Universal Windows Platform: Ein tot gerittenes Pferd?

Windows 10 ist schon seit seinem Start im Juli 2015 ein Betriebssystem, was in vielen Punkten grundsätzlich anders sein sollte wie seine Vorgänger. Noch bevor Apple bei macOS seinen eigenen Sprachassistenten Siri fest integrierte, verankerte Microsoft mit Cortana seinen eigenen fest im System und kombinierte ihn sogleich mit anderen Projekte wie mit dem zu dem Zeitpunkt neuen Browser Microsoft Edge. Von noch größerer Bedeutung war aber damals die Vorstellung der Universal Windows Platform und den damit verbundenen Universal Apps. Was zum damaligen Zeitpunkt noch viele Windows-Fans begeistern konnte und zumindest direkt nach dem Start von Windows 10 Mobile auch noch für viel Furore gut war, hat sich aber mittlerweile zu etwas entwickelt, wo man den Sinn dahinter sehr in Frage stellen kann.

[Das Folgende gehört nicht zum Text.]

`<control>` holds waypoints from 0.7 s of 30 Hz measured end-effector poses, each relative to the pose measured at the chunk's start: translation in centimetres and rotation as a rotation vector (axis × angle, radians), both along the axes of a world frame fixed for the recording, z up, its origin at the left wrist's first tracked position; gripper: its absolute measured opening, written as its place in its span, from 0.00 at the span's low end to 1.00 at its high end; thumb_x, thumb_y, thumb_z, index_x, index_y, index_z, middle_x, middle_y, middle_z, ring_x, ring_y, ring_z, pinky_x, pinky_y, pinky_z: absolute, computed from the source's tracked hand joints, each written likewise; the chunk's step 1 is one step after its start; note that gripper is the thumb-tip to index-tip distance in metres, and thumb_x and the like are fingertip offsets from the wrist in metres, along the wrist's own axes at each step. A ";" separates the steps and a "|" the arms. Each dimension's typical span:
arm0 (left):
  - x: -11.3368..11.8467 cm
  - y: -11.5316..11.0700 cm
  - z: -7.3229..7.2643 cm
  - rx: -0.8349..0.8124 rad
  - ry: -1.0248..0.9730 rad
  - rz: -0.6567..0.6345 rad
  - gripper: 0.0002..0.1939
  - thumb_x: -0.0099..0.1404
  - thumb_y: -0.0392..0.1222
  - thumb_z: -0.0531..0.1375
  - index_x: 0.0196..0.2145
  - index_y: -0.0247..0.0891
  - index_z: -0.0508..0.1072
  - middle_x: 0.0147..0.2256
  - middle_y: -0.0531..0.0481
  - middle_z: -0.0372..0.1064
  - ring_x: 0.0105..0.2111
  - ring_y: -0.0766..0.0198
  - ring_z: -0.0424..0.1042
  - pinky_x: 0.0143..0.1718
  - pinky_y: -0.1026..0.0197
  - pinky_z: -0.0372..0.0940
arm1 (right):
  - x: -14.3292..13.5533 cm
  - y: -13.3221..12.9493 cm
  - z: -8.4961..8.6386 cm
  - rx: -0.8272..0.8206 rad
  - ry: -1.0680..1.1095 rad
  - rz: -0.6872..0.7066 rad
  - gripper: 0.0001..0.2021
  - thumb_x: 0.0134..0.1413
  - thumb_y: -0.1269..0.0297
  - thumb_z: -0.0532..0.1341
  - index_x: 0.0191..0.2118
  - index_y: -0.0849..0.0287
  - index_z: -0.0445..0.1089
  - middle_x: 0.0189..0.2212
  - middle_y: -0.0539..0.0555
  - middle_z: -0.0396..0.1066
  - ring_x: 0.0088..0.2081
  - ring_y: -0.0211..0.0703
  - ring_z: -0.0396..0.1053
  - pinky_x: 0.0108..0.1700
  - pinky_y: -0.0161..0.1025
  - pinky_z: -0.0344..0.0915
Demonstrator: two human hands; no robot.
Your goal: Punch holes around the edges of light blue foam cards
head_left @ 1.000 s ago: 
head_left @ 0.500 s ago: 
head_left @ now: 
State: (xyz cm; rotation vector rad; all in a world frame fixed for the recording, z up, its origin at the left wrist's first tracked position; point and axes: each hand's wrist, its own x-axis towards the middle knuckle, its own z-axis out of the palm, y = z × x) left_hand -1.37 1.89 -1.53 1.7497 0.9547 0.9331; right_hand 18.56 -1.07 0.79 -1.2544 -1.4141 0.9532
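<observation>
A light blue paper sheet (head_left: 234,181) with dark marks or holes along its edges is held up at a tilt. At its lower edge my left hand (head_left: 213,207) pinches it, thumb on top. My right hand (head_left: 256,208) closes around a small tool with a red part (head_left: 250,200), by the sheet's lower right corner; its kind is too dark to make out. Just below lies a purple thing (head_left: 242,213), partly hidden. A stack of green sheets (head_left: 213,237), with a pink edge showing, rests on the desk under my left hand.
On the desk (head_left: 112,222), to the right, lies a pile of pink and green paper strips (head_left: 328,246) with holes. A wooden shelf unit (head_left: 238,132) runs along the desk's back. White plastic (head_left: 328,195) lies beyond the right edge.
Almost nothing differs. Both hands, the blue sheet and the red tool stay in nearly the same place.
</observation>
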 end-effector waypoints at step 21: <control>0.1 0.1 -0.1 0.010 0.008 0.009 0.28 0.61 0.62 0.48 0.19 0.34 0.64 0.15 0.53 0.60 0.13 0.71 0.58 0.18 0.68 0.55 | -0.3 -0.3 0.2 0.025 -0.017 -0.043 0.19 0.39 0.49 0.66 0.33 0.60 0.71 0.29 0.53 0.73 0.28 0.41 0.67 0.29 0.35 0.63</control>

Microsoft hat dabei durchaus auch selber sehr viel dafür getan, dass dem mittlerweile so ist. Es geht dabei gar nicht mal darum, dass Windows 10 Mobile nahezu tot ist und der “Nachfolger” Windows 10 on ARM nach eigener Aussage rein gar nichts mit Smartphones zu tun haben wird. Vielmehr arbeitet Microsoft schon sehr lange selber darauf hin. Die eigenen Webdienste entwickeln sich gerade im Enterprise-Bereich sehr rasant, dazu werden Progressive Web Apps durch den PWA Builder sehr stark gefördert und durch Projekte wie der Xamarin-Plattform oder dem Project Rome SDK verleiht man dem ganzen weiteren Schub. Dass Microsoft Edge mit der nächsten Version auch Webtechnologien wie WebAssembly zumindest experimentell unterstützen wird, rundet das Ganze ab.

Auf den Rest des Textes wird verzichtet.